If this is the case then it suggests that grafting is not the way to rear the best queens as you are randomly selecting the larvae for these queens which, for reasons best known to the bees, wouldn't normally be selected for queen rearing....assuming this research is correct. I can't find any follow up papers to it.

Anyone come across this idea before.
 
There is a lot to be gained from allowing the bees to select their own queens, which larvae to pump full to the brim with royal jelly etc.
I seem to raise better quality queens by using the Nicot cage system, that does allow the bees to select which cup to bring on... however it seems that the Millar or Hopkins systems may have some advantage after all.
Once hatched but not mated bees show a certain preference for a particular queen.

A well know West Cornwall beefarmer who so happens to use Native black bees demonstrated this.
He places eight introduction cages with queens in them on top of a queenless colony, within a few minutes the bees were crowding one cage... showing a preference for that particular queen, Repeating the test on another queenless colony, preference was shown for a different queen... the queenless colonies were Apidea

Thanks for that my fishy friend!

Yeghes da
 
Very thought provoking paper.
If this is normal queen rearing procedure I don't see how the 'non royal' lineages would exist,
since they would rarely get the chance to breed.
However I can see evolutionary logic for it as an emergency response.
If the queen is lost then the colony is judged to be failing
Therefore the minority members of the colony are judged to be least responsible for the colonies failure.
Therefore breed the next colony from the minority members.
If this is the rational then It may even be the opposite for normal reproductive queen rearing.

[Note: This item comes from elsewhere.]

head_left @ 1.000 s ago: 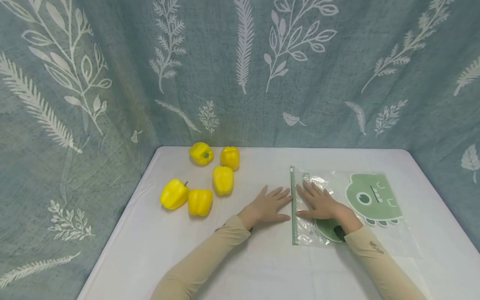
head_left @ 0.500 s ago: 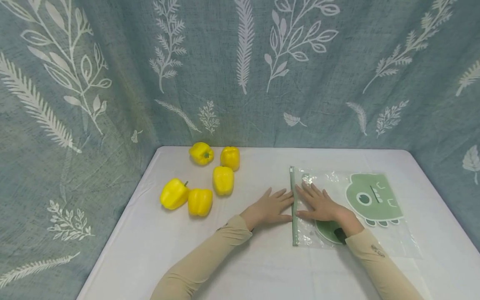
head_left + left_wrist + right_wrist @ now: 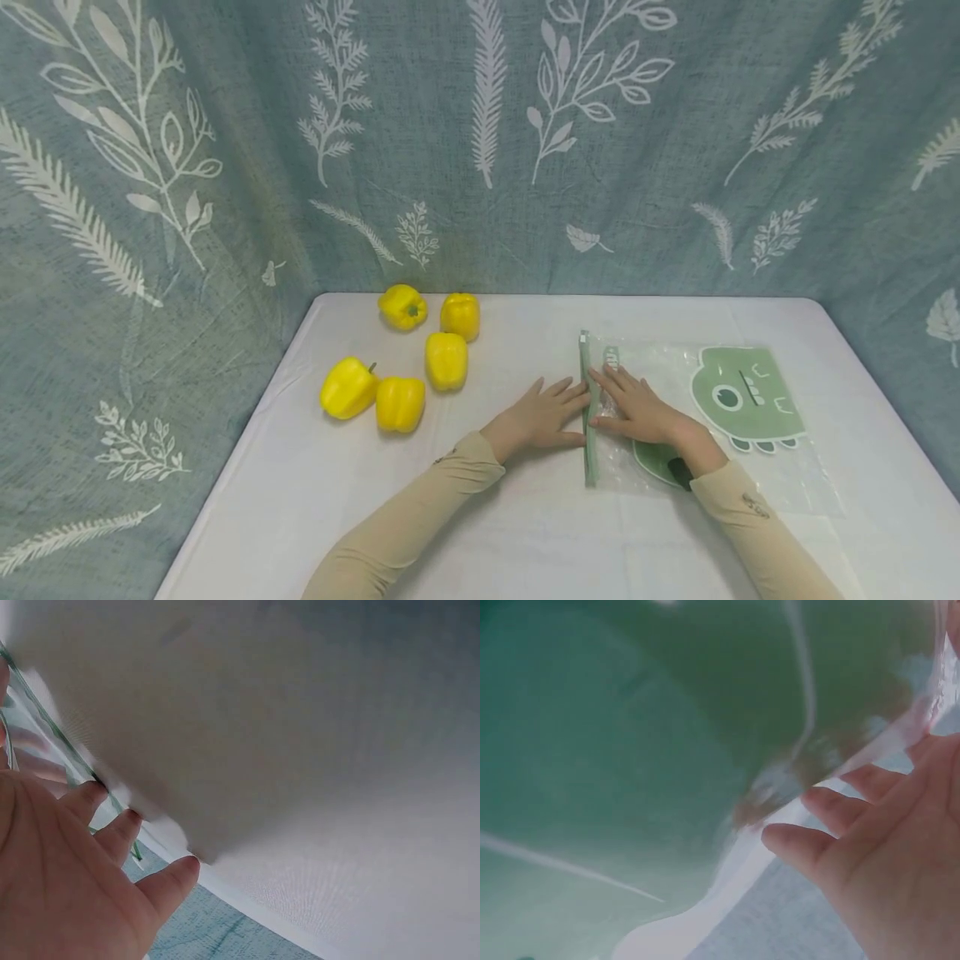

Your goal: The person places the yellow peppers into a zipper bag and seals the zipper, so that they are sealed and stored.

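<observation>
A clear plastic zip bag (image 3: 750, 400) with a green cartoon monster print lies flat on the right side of the table, its green zip strip (image 3: 588, 467) facing left. My right hand (image 3: 645, 414) rests palm down on the bag just beside the strip, fingers spread. From the other side my left hand (image 3: 536, 419) lies on the cloth, its straight fingertips touching the strip. The left wrist view shows the fingers (image 3: 174, 883) extended at the strip. In the right wrist view the fingers (image 3: 799, 844) lie against the shiny film.
Several yellow bell peppers (image 3: 446, 362) lie on the left half of the table (image 3: 495, 525), which has a white cloth. A blue-grey curtain (image 3: 420, 150) with white leaf prints hangs behind and along the sides.
My left hand has slid slightly right, bringing its fingertips onto the zip strip. The right hand has shifted a little left, and the strip bends slightly. The peppers have stayed put.
</observation>
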Demonstrator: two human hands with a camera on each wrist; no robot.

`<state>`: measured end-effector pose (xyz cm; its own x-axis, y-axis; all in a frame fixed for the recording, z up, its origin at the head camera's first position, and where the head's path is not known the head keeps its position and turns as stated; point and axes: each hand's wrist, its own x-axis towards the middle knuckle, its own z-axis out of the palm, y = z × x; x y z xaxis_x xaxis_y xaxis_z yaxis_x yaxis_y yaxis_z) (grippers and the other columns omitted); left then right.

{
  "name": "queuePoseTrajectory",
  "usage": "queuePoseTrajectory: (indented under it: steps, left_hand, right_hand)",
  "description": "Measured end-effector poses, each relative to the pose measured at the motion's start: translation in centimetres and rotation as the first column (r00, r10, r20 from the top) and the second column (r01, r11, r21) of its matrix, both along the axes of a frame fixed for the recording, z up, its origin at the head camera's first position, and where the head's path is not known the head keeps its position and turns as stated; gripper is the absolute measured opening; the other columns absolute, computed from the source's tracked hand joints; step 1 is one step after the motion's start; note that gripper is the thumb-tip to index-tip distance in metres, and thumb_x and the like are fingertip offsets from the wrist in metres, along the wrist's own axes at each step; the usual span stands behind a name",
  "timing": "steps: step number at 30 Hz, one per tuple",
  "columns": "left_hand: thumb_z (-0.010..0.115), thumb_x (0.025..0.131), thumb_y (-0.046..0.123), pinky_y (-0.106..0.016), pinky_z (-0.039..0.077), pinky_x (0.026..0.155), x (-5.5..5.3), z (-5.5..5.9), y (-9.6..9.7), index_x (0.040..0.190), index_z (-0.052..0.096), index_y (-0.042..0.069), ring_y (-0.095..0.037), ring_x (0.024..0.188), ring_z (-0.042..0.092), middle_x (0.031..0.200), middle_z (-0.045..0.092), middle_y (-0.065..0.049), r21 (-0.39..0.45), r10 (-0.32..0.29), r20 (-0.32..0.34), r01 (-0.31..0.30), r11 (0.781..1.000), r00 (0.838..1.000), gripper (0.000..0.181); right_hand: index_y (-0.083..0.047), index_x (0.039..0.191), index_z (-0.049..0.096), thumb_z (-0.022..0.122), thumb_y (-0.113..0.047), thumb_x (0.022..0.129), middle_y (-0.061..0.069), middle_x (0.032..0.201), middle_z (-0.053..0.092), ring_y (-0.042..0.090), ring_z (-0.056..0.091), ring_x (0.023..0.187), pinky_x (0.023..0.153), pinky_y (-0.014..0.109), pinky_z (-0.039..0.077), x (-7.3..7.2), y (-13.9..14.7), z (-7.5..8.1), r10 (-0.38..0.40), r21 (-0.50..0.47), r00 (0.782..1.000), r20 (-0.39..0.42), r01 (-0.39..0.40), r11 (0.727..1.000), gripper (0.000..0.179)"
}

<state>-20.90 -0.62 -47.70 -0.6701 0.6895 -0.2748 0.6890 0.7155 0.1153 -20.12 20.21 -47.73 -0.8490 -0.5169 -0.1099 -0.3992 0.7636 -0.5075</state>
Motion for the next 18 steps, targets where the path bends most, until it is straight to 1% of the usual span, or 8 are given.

Where, by the same logic
the most predominate gene lines in the colony should be used for the next generation, since in this case the colony is judged to be a success.

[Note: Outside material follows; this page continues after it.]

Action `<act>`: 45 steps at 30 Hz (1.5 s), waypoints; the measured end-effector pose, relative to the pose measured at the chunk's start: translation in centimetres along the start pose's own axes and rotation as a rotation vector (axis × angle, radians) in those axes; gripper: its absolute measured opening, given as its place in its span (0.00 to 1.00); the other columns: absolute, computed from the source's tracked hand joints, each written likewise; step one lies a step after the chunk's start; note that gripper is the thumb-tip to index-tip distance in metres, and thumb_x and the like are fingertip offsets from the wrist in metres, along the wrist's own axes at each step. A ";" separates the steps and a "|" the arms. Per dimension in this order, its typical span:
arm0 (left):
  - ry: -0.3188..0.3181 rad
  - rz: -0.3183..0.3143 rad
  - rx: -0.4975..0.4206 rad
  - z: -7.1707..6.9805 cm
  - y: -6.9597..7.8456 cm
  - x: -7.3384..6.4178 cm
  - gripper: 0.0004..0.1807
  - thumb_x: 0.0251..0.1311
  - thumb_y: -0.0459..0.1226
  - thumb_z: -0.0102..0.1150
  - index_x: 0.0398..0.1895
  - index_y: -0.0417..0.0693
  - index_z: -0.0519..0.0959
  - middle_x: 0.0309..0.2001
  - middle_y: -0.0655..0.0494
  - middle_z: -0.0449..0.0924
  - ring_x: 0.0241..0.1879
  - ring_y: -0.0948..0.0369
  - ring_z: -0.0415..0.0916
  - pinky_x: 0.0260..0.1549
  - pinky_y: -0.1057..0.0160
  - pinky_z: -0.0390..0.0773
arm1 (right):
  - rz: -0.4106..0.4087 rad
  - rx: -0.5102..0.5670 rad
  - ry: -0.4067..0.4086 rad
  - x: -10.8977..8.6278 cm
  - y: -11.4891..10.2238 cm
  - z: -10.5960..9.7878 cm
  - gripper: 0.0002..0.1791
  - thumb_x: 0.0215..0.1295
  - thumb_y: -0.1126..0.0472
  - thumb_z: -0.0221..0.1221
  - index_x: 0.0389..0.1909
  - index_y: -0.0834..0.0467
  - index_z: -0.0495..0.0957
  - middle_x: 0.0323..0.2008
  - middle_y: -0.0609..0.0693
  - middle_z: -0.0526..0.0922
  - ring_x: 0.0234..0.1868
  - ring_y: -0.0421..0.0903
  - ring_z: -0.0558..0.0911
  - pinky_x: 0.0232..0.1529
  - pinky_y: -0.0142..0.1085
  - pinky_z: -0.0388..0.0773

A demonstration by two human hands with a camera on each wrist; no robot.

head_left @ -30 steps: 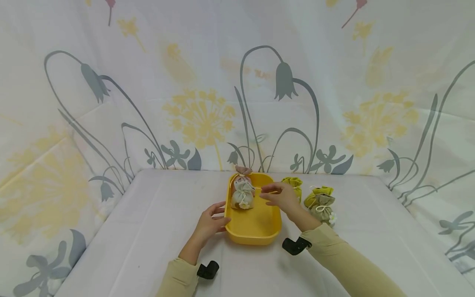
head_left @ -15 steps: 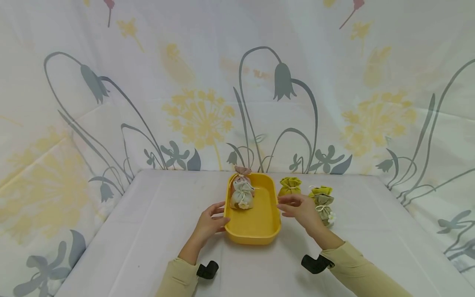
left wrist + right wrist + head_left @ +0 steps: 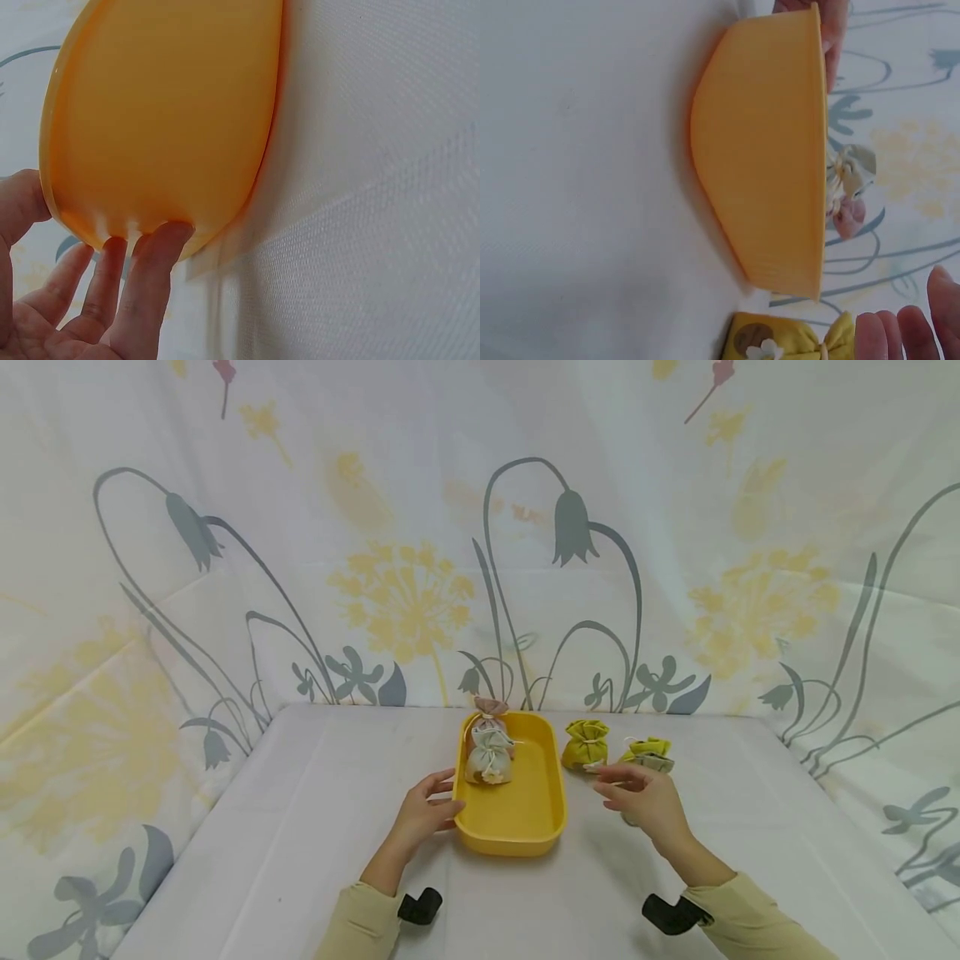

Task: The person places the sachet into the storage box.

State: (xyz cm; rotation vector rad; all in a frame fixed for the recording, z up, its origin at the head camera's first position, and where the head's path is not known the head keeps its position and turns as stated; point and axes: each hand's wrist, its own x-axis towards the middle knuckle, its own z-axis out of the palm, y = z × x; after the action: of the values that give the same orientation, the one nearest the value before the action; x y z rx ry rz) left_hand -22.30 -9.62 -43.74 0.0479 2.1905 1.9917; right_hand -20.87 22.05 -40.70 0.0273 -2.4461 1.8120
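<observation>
My left hand (image 3: 423, 812) holds the left side of a yellow plastic tray (image 3: 517, 822), thumb at the rim. In the left wrist view several fingertips lie against its outer wall. Inside the tray sit a pale grey-green drawstring pouch (image 3: 489, 758) with a small flower and, behind it, a pink pouch (image 3: 491, 707). To the tray's right, my right hand (image 3: 651, 803) hovers with loosely bent fingers and nothing in them. Its fingertips are close to a yellow-green pouch (image 3: 586, 746) with a white flower. Another yellow-green pouch (image 3: 651, 746) and an olive one (image 3: 654, 762) are partly hidden behind that hand.
The tray and pouches stand on a white cloth-covered table (image 3: 315, 827). Behind it hangs a white curtain (image 3: 420, 485) with a flower print. A black wrist camera (image 3: 422, 906) is strapped at the left sleeve and another camera (image 3: 673, 914) at the right.
My right hand has moved from over the tray's right edge out to the right and toward me, uncovering the near yellow-green pouch and covering much of the olive one. The left hand stays put.
</observation>
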 end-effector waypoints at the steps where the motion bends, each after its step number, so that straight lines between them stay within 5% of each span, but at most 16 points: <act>1: 0.002 0.001 0.000 0.0 -0.3 0.3 0.32 0.56 0.29 0.59 0.65 0.37 0.63 0.57 0.34 0.66 0.50 0.45 0.73 0.36 0.55 0.81 | -0.005 0.002 0.007 -0.1 0.1 -0.2 0.20 0.54 0.64 0.66 0.47 0.71 0.77 0.39 0.59 0.81 0.34 0.42 0.83 0.35 0.37 0.82; 8: 0.032 -0.001 0.020 0.0 -2.1 1.5 0.31 0.56 0.31 0.61 0.65 0.43 0.65 0.56 0.39 0.69 0.49 0.48 0.74 0.35 0.57 0.82 | -0.035 -0.023 0.061 -0.4 1.0 -2.2 0.22 0.55 0.60 0.66 0.47 0.70 0.77 0.40 0.56 0.81 0.33 0.38 0.82 0.33 0.36 0.82; 16: 0.036 -0.005 0.022 0.0 -2.3 1.4 0.30 0.56 0.32 0.61 0.64 0.43 0.66 0.56 0.40 0.69 0.49 0.49 0.75 0.35 0.57 0.82 | -0.053 -0.041 0.120 -0.6 2.0 -4.2 0.24 0.55 0.60 0.66 0.47 0.73 0.76 0.32 0.40 0.82 0.31 0.37 0.82 0.31 0.33 0.81; 27: 0.040 -0.010 0.018 0.0 -2.1 1.5 0.30 0.56 0.32 0.61 0.64 0.45 0.67 0.56 0.41 0.69 0.49 0.49 0.74 0.36 0.57 0.82 | -0.074 -0.111 0.228 0.3 3.1 -6.3 0.22 0.56 0.62 0.65 0.46 0.74 0.75 0.28 0.34 0.80 0.30 0.29 0.78 0.30 0.26 0.79; 37: 0.023 0.004 0.014 -0.2 -2.0 1.4 0.31 0.57 0.31 0.60 0.65 0.42 0.64 0.57 0.39 0.68 0.49 0.49 0.75 0.36 0.56 0.82 | -0.066 -0.104 0.289 1.7 5.2 -7.2 0.23 0.54 0.58 0.67 0.46 0.69 0.76 0.30 0.47 0.76 0.28 0.32 0.77 0.26 0.25 0.79; 45: -0.005 0.010 0.011 0.1 0.8 -0.6 0.31 0.57 0.30 0.59 0.65 0.36 0.63 0.57 0.33 0.66 0.49 0.46 0.74 0.40 0.51 0.80 | -0.030 -0.167 0.163 2.5 4.5 -7.7 0.30 0.58 0.58 0.64 0.56 0.72 0.69 0.43 0.58 0.77 0.32 0.26 0.75 0.32 0.26 0.79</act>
State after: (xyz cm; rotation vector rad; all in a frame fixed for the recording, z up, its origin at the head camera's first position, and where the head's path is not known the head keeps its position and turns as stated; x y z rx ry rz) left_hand -21.76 -9.53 -42.90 0.0653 2.2025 1.9831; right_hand -23.14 30.83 -42.57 -0.0925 -2.4573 1.5265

If you hear that the experiment has been repeated with non emergency cells let us know.
Thanks for the link.
 
Very thought provoking paper.
If this is normal queen rearing procedure I don't see how the 'non royal' lineages would exist,
since they would rarely get the chance to breed.

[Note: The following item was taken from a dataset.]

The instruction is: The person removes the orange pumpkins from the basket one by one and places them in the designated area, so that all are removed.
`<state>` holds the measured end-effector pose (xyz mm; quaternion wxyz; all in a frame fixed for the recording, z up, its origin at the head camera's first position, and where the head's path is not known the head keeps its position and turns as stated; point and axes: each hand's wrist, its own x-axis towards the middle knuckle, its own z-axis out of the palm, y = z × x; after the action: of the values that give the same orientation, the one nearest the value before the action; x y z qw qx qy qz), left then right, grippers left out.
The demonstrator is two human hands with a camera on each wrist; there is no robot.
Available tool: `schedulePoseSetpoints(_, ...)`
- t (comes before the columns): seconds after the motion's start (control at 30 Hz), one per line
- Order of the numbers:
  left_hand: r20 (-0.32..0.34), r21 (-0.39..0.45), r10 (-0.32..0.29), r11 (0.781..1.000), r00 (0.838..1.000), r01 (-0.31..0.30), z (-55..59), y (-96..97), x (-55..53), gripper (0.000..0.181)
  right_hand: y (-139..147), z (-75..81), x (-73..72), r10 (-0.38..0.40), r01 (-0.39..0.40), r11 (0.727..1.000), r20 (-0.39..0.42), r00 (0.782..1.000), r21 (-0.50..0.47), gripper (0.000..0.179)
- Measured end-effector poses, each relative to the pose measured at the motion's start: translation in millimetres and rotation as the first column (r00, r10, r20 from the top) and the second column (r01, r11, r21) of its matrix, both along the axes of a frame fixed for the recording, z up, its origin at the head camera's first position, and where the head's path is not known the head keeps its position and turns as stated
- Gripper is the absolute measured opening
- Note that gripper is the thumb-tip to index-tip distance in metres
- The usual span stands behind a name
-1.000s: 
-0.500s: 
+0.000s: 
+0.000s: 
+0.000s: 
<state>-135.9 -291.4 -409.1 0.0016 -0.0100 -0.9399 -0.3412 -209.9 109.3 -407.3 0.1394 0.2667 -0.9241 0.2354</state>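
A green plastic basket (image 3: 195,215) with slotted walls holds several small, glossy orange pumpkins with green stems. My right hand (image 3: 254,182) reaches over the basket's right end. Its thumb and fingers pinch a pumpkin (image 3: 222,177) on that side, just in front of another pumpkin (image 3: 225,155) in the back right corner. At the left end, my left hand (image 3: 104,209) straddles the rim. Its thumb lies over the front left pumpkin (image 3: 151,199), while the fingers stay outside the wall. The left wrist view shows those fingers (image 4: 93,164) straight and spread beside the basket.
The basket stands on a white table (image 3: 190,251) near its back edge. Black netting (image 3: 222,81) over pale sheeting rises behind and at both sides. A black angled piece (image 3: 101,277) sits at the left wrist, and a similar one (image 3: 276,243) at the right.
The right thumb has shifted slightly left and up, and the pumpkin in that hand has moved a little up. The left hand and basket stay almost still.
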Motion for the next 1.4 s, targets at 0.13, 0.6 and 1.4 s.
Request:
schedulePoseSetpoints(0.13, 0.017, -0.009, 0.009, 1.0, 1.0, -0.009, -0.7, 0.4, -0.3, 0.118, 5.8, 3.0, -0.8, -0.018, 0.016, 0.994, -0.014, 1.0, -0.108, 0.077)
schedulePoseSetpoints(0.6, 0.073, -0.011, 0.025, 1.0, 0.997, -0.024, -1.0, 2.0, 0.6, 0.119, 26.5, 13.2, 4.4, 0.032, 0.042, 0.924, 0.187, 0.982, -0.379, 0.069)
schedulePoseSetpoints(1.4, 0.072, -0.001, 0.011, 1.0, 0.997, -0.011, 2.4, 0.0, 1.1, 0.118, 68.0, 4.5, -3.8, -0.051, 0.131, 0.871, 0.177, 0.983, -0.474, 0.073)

I guess the non royal lineages in a particular hive would be the royal lineages of other hives, manifested through the drones that inseminated the queen. Just that they are not being selected in that particular colonies chosen ones. But unless they look at normal swarming in bees and find the same thing then it will just remain as an interesting observation.
However, there is evidence for these "Royal Lines" in termites and ants. One newspaper article is here and suggests that some ants cheat the nurture system so that their offspring become the reproductive queens of the next generation.